The old driver moved at a good clip past the lorry – his dodgy knees didn’t seem so bad, in the circumstances – and turned the corner. When he had gone, two large men with cruel eyes climbed out of the lorry’s cab and walked towards the car. One of them climbed into the driver’s seat, and the other into the passenger seat.
Plowright swallowed down the fear he felt and reached for his phone, but one of the men plucked it out of his hands. Plowright knew he should really say something, who are you or how dare you climb into the car, or even you’ll be in big trouble for this! But what was the point, really? He’d only be hastening his own death.
A door in the back of the Daimler opened, and he heard footsteps coming along the road. When the door opened beside him, he was surprised to see an older woman wearing a lurid pink jumpsuit.
She gestured with fluttering, bejewelled fingers and long pink nails for him to move. ‘Budge up.’
Plowright slid himself over to allow her to climb in. She rubbed her hands together. ‘My goodness, it’s chilly.’
Plowright looked her up and down. At the tall heels and jumpsuit, the flicky Farrah Fawcett hair still beloved of a certain type of older woman. He hadn’t known what to expect, but it wasn’t one of the Golden Girls.
‘When’s Barbie going to want her wardrobe back?’ he asked.
‘Don’t be mean, Mr Plowright,’ the woman admonished him. ‘It doesn’t suit you.’
‘You do know you’re trespassing on government property?’
‘Yes.’ Looking around, she frowned. The Ford Sierra was small, and had seen better days. ‘I can see it’s government.’
She held out a smooth, manicured hand. ‘I’m Mrs Krystahl.’
He reluctantly took it. ‘Nigel Plowright.’
‘Boys, please,’ Mrs Krystahl said sweetly, and the two men climbed from the car.
‘My phone!’ Plowright spluttered. The man who had taken it tossed it back into the car, before heading back to the lorry.
When Mrs Krystahl smiled, the shiny skin on her temples and forehead tightened; but Plowright had seen worse surgery.
‘Mr Plowright – Nigel. Please tell me where Elsa Zero is.’
He snorted. ‘I don’t have the faintest idea.’
‘I ask in the spirit of reaching out.’
‘Reaching out? There are official channels for that. You don’t hijack someone’s car and terrorize them.’
‘You make it sound very melodramatic,’ she said.
‘I don’t even know who you are.’
‘I represent RedQueen, Elsa’s former employer. As I understand it, she’s currently the unfortunate recipient of a kill order, and it sounds like everybody is trying to get in on the fun.’ Mrs Krystahl studied him. ‘You people really are out to get her.’

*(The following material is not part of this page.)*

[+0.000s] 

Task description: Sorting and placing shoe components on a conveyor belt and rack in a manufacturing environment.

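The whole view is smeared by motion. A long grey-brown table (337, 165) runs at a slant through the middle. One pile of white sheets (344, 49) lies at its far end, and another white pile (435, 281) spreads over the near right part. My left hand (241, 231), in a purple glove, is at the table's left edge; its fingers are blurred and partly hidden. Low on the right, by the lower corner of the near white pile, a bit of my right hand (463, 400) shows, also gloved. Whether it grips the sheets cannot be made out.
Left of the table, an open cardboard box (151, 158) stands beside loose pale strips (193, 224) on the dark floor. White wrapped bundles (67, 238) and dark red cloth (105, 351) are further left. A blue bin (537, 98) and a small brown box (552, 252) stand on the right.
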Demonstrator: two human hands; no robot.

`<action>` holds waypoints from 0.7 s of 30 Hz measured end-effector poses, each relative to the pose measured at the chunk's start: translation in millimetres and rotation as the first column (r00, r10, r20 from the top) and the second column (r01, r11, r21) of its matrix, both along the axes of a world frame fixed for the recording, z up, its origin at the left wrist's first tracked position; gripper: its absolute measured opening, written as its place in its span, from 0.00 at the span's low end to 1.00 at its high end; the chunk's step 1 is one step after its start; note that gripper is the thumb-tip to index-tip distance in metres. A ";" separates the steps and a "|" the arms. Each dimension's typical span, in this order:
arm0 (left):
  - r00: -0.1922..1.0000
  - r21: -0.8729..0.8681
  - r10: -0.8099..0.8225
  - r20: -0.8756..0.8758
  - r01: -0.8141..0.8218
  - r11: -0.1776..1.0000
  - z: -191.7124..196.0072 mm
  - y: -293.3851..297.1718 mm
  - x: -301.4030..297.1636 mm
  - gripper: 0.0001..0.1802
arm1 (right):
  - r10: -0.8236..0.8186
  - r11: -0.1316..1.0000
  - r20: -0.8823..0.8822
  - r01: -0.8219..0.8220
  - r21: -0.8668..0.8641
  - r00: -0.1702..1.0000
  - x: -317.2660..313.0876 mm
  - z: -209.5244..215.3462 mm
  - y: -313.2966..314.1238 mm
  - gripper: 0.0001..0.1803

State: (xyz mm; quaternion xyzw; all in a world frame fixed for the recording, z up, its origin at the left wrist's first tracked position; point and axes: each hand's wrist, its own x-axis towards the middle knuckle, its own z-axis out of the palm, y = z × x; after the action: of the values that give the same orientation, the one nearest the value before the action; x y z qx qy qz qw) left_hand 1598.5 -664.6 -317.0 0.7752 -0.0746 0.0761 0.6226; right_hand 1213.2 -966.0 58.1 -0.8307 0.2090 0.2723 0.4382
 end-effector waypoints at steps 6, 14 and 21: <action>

‘I suppose it was RedQueen who aided Zero to get into the dead vault?’
She sighed. ‘And a fat lot of good it did us.’
‘Don’t think there won’t be repercussions for that. If we find a trace of your organization in our system—’
‘Don’t threaten me, Mr Plowright.’ Mrs Krystahl held an admonishing hand in front of his face. Despite the sweet, girlish voice with which she spoke, there was fierceness behind her eyes. ‘RedQueen is the organization the deep state is paranoid about, and rightly so, and I assure you we don’t leave our own behind. The elimination of one of our employees—’
‘Former employee.’
‘Well, yes,’ she admitted. ‘The elimination of one of our former employees will not be without repercussions.’